# "Piped" Variables in Logistic Regression

#### scoulter

##### New Member
I am attempting to predict college enrollment using variables that are "piped" responses, where answers from a previous question are piped into subsequent questions. For example, I have a variable on whether students took the SAT (yes/no) and a piped response on whether those taking the SAT scored above 1250 or not. I was initially trying to treat taking and passing the SAT as polychotomous, but either that's not possible, or I don't know how to do it. The problem results in the subsequent question, where I'm left with only information on those who took the test (and not on those who did not). The piped variable has a "0" for a score below 1250, a "1" for above 1250 and blanks for those who did not take the test. If I try to use both variables as predictors, the piped variable reduces the n size in the analysis to about 1/3 because very few students actually took the SAT. Is there a way to model this "piped" data using dummy variables so that I don't reduce the n size so dramatically?

#### Attachments

• 186.9 KB Views: 0

#### hlsmith

##### Not a robit
It almost seems like you likely have to different questions or have to subset the dataset.

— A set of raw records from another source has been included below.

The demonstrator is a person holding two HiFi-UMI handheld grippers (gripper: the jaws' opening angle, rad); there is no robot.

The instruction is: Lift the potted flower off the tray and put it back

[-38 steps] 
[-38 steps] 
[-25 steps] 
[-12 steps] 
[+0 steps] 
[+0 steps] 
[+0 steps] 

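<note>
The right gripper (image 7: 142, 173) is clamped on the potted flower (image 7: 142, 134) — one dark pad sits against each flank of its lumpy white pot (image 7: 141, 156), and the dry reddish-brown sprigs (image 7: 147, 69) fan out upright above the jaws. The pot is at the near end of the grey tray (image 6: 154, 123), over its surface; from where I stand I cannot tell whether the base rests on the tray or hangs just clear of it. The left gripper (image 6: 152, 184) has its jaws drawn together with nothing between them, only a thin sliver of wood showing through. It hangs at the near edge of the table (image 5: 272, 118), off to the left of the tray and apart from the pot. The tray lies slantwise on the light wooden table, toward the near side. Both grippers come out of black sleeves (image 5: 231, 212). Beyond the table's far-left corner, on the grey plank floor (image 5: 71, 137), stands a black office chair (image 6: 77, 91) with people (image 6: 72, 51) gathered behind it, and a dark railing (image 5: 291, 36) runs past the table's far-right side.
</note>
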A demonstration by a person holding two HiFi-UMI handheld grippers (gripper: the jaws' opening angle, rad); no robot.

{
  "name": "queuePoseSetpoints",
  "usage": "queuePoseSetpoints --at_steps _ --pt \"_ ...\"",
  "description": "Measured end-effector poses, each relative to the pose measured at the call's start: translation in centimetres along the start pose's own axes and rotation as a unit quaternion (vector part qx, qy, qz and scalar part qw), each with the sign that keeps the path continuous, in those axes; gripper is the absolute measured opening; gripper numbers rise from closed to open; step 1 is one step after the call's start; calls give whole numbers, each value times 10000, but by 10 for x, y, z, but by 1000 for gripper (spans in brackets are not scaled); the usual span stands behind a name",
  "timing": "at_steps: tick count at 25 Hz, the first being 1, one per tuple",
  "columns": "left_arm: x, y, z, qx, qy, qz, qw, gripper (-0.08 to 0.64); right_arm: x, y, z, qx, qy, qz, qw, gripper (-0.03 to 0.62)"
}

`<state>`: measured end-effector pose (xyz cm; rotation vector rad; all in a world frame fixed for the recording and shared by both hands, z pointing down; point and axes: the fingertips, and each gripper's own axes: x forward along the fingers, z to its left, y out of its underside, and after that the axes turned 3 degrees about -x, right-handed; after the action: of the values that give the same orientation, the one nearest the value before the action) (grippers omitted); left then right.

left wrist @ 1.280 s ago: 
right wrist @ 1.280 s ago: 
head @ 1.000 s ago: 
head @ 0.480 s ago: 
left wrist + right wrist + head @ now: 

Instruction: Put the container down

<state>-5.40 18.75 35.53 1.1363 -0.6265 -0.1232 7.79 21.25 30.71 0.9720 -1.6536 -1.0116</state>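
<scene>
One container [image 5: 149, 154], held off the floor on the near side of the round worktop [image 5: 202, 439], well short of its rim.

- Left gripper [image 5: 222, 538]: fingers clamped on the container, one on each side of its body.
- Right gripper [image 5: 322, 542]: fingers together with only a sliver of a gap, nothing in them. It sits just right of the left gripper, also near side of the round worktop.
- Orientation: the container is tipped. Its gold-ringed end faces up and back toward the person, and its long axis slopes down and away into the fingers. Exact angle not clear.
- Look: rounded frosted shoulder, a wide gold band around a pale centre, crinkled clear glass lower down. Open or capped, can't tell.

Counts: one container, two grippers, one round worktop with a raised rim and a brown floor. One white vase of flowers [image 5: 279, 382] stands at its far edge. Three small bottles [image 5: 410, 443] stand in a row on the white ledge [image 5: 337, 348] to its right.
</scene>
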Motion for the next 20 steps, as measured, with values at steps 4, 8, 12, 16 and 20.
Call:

Say I am trying to predict hospital length of stay and I know breast cancer status is a greater risk for a longer stay. Well not everyone is eligible to have breast cancer (in the traditional since). If I run the analyses, most logistic models listwise delete men, since they have missing data. I think it is just a subset question. You could try to trick the model by using domain knowledge and putting the median score of comparable peoples in for missingness or impute them, You are probably best off just dropping the quantitative scoresand creating groups (e.g., not takers, Lower scores, and high scores) and not treating them ordinal as much as just nominal.

An issue you may have is that you could have omitted variable bias, meaning the reason they did not take the examine is also associated with your outcome. So excluding them, just means any generalization can only be made toward those who took the exam.